SOURCE MATERIAL:
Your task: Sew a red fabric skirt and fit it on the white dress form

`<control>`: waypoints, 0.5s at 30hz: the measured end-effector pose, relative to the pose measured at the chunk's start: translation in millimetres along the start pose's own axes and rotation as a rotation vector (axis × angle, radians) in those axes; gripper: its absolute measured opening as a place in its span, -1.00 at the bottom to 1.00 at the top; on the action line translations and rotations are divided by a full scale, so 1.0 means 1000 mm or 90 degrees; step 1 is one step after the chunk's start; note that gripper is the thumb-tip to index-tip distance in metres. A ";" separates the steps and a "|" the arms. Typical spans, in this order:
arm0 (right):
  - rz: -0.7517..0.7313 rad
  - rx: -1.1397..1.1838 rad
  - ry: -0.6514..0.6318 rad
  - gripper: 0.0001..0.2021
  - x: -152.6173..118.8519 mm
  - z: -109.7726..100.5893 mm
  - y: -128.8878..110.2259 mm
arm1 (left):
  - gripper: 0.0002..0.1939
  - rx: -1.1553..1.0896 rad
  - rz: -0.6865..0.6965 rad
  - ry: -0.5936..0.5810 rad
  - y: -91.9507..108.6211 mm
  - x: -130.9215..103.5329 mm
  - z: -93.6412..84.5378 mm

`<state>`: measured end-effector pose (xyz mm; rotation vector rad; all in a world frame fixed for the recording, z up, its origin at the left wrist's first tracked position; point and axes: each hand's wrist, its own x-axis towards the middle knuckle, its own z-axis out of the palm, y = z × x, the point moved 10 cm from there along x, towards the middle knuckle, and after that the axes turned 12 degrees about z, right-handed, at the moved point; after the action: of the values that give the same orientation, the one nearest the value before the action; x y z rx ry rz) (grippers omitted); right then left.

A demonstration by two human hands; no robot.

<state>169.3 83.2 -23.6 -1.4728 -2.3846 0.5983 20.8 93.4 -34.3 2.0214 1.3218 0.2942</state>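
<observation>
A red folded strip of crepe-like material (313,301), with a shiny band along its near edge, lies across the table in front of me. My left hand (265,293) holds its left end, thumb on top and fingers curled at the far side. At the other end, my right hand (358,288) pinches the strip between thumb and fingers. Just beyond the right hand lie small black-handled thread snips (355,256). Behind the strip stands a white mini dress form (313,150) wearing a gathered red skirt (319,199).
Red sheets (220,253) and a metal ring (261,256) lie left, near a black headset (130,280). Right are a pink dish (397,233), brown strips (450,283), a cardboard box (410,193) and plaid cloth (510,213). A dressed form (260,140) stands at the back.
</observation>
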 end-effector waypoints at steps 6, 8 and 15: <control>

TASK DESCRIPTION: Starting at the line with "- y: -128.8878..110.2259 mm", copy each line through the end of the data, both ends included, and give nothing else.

SOLUTION FOR THIS TASK:
  - y: -128.8878..110.2259 mm
arm1 (left):
  - gripper: 0.0002..0.1939
  - rx: -1.1553..1.0896 rad
  - rz: -0.6865..0.6965 rad
  - ry: -0.5936..0.5810 rad
  - y: -91.9507..108.6211 mm
  - x: -130.9215..103.5329 mm
  - z: -93.6412..84.5378 mm

`<state>`: measured end-effector pose (xyz mm; rotation vector rad; all in a world frame fixed for the recording, z up, its origin at the left wrist's first tracked position; point and axes: each hand's wrist, its own x-axis towards the middle knuckle, its own z-axis out of the palm, y = z × x, the point moved 10 cm from there along x, towards the middle knuckle, and after that the axes turned 12 degrees about z, right-handed, at the moved point; after the action: of the values that give the same orientation, the one nearest the value before the action; x y z rx ry rz) (grippers omitted); right then left.

A demonstration by two human hands; no robot.

<state>169.3 83.2 -23.6 -1.4728 -2.3846 0.5983 20.8 93.4 -34.3 2.0214 1.3218 0.2942</state>
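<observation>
A red folded strip of crepe-like material (313,301), with a shiny band along its near edge, lies across the table in front of me. My left hand (265,293) holds its left end, thumb on top and fingers curled at the far side. At the other end, my right hand (358,288) pinches the strip between thumb and fingers. Just beyond the right hand lie small black-handled thread snips (355,256). Behind the strip stands a white mini dress form (313,150) wearing a gathered red skirt (319,199).
Red sheets (220,253) and a metal ring (261,256) lie left, near a black headset (130,280). Right are a pink dish (397,233), brown strips (450,283), a cardboard box (410,193) and plaid cloth (510,213). A dressed form (260,140) stands at the back.
</observation>
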 end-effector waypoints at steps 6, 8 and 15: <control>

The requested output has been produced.